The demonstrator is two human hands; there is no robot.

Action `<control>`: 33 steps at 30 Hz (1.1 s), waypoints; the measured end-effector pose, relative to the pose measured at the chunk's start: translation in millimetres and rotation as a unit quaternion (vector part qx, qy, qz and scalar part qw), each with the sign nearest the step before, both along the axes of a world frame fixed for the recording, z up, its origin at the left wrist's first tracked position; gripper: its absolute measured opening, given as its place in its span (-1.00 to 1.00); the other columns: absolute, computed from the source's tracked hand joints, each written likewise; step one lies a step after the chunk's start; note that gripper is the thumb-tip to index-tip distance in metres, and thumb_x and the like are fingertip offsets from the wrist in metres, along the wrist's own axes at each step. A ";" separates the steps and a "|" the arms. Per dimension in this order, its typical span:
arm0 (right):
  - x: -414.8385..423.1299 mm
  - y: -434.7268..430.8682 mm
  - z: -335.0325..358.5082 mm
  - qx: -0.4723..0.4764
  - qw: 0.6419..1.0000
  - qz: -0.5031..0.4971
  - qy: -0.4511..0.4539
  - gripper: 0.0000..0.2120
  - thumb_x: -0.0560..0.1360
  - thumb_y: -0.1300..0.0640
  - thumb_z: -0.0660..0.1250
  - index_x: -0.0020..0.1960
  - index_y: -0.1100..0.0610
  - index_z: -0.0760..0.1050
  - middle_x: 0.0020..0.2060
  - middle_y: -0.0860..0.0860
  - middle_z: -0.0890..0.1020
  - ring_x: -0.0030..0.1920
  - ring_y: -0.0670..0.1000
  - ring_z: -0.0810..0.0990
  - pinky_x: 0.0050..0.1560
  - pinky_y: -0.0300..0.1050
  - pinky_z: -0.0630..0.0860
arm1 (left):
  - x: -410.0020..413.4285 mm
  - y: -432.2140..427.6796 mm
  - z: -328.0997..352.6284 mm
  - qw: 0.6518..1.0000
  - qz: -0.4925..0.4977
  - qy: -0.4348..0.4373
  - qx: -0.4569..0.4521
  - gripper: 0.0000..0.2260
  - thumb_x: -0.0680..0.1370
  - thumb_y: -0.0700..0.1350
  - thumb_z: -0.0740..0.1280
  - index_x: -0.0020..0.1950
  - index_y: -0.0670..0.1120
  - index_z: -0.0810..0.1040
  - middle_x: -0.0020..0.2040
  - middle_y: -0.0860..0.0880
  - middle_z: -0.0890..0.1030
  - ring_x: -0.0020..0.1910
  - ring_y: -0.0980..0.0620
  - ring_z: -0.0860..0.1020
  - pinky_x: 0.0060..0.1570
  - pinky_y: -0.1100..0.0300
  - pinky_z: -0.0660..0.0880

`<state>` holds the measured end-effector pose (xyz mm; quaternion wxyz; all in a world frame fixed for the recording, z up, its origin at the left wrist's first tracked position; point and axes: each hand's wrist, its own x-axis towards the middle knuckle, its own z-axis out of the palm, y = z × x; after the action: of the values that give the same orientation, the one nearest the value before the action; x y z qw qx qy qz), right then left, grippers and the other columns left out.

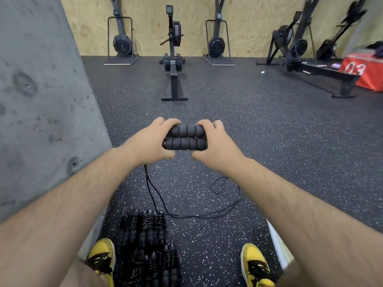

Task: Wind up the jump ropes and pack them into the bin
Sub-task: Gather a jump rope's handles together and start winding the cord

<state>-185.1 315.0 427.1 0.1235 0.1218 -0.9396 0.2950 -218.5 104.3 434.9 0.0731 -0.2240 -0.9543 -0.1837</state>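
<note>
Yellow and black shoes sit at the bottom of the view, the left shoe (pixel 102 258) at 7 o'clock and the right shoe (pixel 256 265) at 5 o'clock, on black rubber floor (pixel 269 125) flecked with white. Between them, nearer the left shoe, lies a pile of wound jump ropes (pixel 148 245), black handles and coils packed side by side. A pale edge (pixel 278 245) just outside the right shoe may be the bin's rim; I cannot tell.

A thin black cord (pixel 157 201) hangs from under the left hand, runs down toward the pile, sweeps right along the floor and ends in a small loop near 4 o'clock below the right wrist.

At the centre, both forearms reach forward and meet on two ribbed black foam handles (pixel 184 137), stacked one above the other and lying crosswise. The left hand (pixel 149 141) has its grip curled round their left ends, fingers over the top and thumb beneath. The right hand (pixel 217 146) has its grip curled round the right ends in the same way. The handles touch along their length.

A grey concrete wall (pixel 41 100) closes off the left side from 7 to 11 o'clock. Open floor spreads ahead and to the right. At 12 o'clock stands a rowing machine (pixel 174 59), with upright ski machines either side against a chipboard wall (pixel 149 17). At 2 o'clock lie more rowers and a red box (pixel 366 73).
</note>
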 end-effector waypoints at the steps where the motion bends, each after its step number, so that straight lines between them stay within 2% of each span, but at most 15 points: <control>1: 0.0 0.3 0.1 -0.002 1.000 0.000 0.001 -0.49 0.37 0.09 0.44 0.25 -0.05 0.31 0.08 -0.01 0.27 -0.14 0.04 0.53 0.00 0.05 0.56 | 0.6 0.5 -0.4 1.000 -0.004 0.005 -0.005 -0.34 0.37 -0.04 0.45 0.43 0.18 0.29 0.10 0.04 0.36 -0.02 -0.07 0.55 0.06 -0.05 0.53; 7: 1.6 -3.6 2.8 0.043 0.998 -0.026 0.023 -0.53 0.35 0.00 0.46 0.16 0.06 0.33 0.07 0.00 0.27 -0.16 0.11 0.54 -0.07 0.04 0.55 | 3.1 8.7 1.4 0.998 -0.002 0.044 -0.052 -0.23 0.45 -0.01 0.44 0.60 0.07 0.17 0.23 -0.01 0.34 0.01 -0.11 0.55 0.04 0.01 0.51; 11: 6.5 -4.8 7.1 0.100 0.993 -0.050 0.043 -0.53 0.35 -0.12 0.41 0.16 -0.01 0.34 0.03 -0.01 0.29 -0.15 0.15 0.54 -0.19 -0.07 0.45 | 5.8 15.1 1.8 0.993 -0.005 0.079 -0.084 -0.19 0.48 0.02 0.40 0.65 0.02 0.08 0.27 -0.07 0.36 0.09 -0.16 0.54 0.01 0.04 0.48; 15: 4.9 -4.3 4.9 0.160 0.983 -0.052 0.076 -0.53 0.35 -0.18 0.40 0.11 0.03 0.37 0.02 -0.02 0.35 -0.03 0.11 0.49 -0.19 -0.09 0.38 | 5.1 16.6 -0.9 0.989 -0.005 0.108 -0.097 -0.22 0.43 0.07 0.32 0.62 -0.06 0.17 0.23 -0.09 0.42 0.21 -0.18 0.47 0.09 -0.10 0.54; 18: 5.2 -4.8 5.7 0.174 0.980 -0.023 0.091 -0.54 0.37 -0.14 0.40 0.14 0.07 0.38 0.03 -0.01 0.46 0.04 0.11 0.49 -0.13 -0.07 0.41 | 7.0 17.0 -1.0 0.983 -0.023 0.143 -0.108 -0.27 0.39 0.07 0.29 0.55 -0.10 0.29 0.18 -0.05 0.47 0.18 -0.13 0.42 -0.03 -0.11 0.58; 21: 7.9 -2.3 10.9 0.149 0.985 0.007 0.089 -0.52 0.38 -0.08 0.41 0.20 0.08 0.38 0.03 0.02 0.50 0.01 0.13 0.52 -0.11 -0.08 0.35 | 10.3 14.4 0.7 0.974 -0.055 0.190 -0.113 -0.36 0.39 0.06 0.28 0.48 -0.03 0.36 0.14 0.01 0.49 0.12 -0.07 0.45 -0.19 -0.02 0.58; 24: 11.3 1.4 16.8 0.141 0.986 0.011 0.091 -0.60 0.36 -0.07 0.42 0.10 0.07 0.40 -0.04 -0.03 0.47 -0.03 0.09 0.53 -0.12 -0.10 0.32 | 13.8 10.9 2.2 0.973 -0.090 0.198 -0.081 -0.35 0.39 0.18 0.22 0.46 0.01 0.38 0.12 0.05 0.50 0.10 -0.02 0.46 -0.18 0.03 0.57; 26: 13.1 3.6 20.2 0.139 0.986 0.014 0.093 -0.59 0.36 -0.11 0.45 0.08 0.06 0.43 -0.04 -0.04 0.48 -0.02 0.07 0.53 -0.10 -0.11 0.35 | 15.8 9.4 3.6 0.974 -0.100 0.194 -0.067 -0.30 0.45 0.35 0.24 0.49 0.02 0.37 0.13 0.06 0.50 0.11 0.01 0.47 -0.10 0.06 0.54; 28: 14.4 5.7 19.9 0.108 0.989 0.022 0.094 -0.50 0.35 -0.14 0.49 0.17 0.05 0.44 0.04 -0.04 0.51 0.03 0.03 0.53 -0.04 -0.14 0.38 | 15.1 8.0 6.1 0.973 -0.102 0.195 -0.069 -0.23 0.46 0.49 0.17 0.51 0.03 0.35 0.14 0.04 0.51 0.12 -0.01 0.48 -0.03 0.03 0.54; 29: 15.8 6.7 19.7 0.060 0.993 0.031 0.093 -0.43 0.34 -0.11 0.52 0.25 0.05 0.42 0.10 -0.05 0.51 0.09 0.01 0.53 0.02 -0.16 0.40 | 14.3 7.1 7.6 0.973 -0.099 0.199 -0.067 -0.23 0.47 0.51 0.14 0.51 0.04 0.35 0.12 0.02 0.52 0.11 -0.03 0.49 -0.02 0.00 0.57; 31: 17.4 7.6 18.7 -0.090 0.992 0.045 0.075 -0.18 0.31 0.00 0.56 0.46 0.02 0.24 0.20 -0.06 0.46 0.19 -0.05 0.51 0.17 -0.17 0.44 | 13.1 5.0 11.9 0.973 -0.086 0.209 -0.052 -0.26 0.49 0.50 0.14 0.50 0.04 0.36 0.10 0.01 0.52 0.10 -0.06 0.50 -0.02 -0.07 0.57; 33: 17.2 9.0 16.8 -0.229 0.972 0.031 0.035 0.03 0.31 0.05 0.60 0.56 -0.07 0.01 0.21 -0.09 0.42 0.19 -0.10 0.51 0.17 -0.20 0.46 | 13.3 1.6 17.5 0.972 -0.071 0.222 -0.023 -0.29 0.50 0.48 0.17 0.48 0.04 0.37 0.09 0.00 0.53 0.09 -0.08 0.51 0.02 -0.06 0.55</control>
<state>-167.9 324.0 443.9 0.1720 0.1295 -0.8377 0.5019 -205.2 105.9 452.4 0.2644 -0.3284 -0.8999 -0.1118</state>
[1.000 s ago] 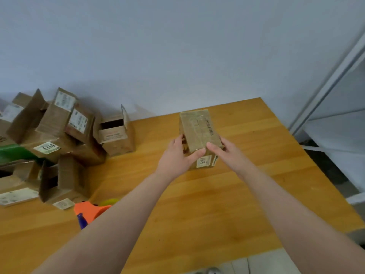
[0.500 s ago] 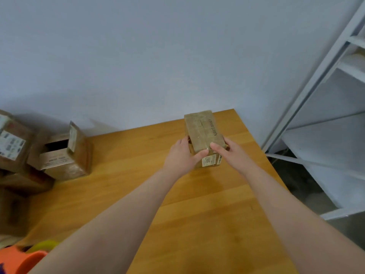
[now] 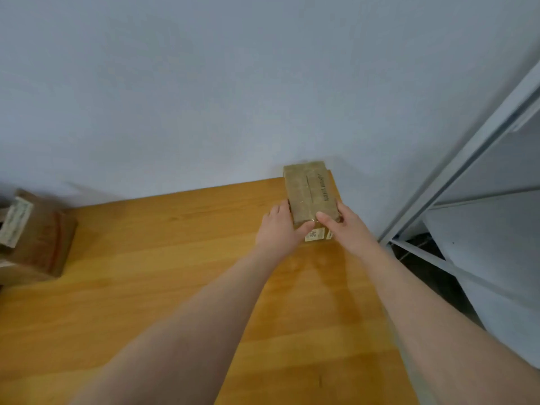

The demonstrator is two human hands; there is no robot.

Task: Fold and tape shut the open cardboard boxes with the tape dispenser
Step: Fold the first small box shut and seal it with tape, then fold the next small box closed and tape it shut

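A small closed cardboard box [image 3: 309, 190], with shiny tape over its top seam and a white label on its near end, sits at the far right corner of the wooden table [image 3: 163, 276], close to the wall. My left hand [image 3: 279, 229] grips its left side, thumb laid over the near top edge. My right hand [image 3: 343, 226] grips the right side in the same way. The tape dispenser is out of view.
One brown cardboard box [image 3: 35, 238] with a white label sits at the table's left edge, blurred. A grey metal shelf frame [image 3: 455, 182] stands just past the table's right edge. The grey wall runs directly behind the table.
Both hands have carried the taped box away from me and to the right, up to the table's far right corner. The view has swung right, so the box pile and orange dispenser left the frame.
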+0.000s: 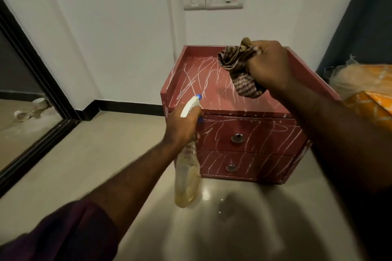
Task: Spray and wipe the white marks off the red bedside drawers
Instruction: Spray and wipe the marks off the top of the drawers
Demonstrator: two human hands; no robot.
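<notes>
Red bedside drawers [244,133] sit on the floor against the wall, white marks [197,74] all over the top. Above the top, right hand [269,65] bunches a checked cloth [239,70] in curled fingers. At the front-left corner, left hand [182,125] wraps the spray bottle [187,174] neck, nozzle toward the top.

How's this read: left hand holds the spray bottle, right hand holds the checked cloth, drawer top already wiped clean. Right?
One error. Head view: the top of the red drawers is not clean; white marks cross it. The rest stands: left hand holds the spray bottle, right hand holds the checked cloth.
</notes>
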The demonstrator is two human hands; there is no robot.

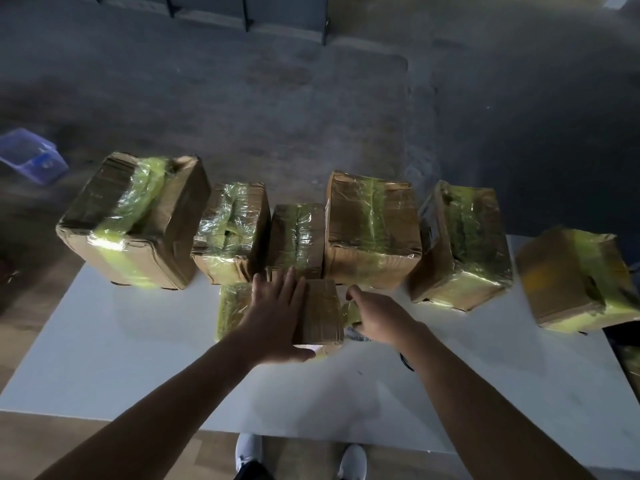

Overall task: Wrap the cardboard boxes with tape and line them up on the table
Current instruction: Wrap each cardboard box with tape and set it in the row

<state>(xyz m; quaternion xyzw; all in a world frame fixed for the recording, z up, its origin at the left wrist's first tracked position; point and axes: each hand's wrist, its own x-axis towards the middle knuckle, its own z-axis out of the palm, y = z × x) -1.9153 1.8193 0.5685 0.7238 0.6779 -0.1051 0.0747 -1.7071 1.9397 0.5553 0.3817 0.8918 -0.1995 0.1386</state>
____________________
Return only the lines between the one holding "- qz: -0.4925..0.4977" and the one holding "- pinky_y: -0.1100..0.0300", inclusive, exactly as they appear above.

  - qz: -0.4925..0.4977
  - qy: -0.4348..0.4373
  - qx: -0.4569..0.4521
  - gripper: 0.0000..0.2260
  - thumb_x: -0.0680..0.1370
  - thumb_y: -0.0700..0.1350
  - thumb_z: -0.0740..0.1280
  - index_x: -0.0020..0.1950
  - index_y: -0.0670..0.1120
  - index_z: -0.0810..0.1040
  - middle_x: -0.0020..0.2040
  - middle_y: -0.0860..0.0880
  - middle_z: -0.0890..0.1030
  - ring_x: -0.0020..0.1910
  - ring_y: -0.0980..0.0620
  - ring_z: -0.0860..0.1020
  - pinky_x: 0.0060..0.1570
  - pinky_y: -0.1100..0.0300

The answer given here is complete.